Drug Accountability in Clinical Trials

by Dr. Robbie Wong
Pharm.D., Clinical Development Consultant and Affiliate Assistant Professor, Dept. of BioEngineering, University of Washington


It's not exciting, it's not cutting edge. It may be the last thing you think about when preparing for an FDA audit. You might scan the records and figure if all the lines are filled in, it must be okay. Or, the auditor might not look at it, so I will trust that the pharmacist did it correctly. After all, aren't pharmacists one of the most trusted professions? Consider this: if drug accountability is in question, then the whole study could be in jeopardy. Proving that the drug was administered to the patient that resulted in the effects seen from study drug is a key factor in determining the merit of a product candidate. The FDA has listed drug accountability as number three in a list of top five pitfalls.

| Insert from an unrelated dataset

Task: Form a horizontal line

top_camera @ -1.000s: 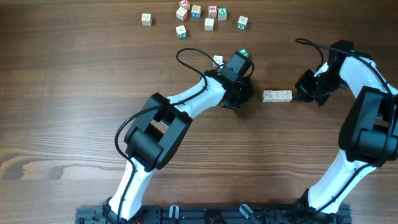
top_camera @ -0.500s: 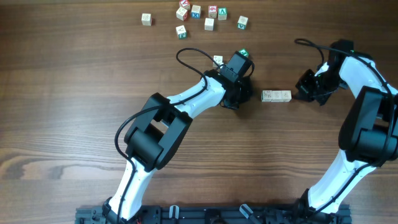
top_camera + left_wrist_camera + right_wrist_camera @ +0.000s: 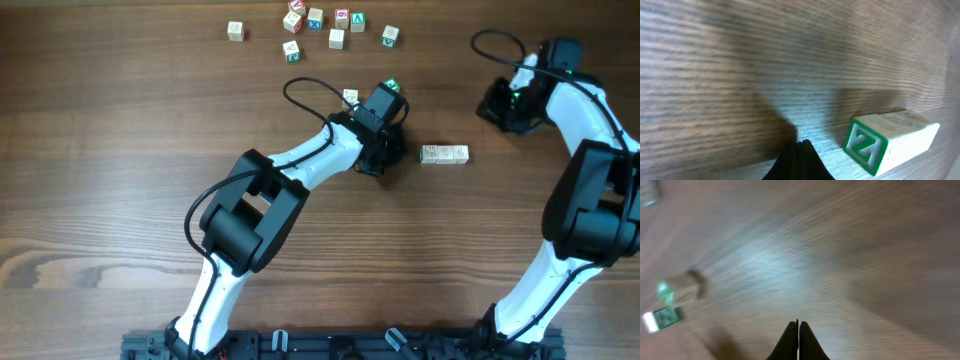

The FDA uses these categories for determining the seriousness of a deficiency. Sometimes, minor sloppiness is due to poor recordkeeping. This can be corrected with training and close follow-up to ensure consistency among staff. Sloppiness, if bad enough, can cause removal of data from study results, impacting the overall quality of the data and the integrity of the study. Unintentional lack of attention to detail and ignorance of the importance of accurate recordkeeping in the drug application can contribute to a site's data being thrown out of a sponsor's application. Training staff at the study initiation visit and checking the quality of the work during the course of the study are critical for maintaining good recordkeeping during the clinical trial. Staff can change, so retraining may be needed as new staff members are added to an ongoing study.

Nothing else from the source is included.